_SOURCE DATA_:
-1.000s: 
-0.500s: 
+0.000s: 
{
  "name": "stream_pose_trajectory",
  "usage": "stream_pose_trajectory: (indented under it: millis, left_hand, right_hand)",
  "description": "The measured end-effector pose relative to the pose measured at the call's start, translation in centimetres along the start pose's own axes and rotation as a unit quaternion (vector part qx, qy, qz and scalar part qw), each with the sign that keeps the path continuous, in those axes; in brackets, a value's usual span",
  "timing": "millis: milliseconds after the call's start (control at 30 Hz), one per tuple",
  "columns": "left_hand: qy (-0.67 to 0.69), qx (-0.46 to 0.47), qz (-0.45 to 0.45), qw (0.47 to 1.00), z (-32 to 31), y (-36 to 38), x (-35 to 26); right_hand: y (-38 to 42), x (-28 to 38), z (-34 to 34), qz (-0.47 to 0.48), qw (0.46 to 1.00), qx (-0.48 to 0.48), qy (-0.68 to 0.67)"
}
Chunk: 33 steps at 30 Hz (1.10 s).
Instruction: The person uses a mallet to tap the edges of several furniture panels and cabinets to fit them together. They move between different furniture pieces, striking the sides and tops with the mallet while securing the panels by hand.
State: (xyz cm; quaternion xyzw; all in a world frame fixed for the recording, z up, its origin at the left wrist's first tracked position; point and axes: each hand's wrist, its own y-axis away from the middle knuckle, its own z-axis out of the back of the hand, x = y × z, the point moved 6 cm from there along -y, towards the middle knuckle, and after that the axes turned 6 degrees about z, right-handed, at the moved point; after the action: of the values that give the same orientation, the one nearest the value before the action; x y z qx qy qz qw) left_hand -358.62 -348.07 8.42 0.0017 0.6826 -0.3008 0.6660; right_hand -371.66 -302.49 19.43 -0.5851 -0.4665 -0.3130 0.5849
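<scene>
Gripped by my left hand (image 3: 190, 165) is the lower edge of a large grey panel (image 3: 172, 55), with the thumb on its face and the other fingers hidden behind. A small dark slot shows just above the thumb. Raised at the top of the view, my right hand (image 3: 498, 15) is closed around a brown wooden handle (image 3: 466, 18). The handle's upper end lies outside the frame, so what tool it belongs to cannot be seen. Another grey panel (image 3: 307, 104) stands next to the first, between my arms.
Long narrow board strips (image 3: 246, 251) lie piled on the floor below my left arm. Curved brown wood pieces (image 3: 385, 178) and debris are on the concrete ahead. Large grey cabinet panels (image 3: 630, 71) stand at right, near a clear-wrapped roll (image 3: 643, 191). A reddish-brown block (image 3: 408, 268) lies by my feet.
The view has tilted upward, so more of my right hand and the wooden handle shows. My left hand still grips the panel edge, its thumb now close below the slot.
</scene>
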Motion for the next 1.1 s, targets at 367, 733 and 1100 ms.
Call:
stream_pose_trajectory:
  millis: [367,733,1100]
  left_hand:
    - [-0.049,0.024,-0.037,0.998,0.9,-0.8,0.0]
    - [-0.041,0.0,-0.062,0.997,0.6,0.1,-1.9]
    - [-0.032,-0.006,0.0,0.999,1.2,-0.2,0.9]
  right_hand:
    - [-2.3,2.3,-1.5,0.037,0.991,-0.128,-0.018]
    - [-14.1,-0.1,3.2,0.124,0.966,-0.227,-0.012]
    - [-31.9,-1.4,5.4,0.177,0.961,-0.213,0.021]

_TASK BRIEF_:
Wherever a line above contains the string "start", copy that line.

_SOLUTION BELOW_:
  "description": "The measured end-effector pose relative to the pose measured at the call's start, translation in centimetres along the start pose's own axes and rotation as a unit quaternion (vector part qx, qy, qz and scalar part qw), each with the sign that keeps the path continuous, in those axes; in brackets, a value's usual span",
  "timing": "millis: milliseconds after the call's start (control at 30 Hz), one per tuple",

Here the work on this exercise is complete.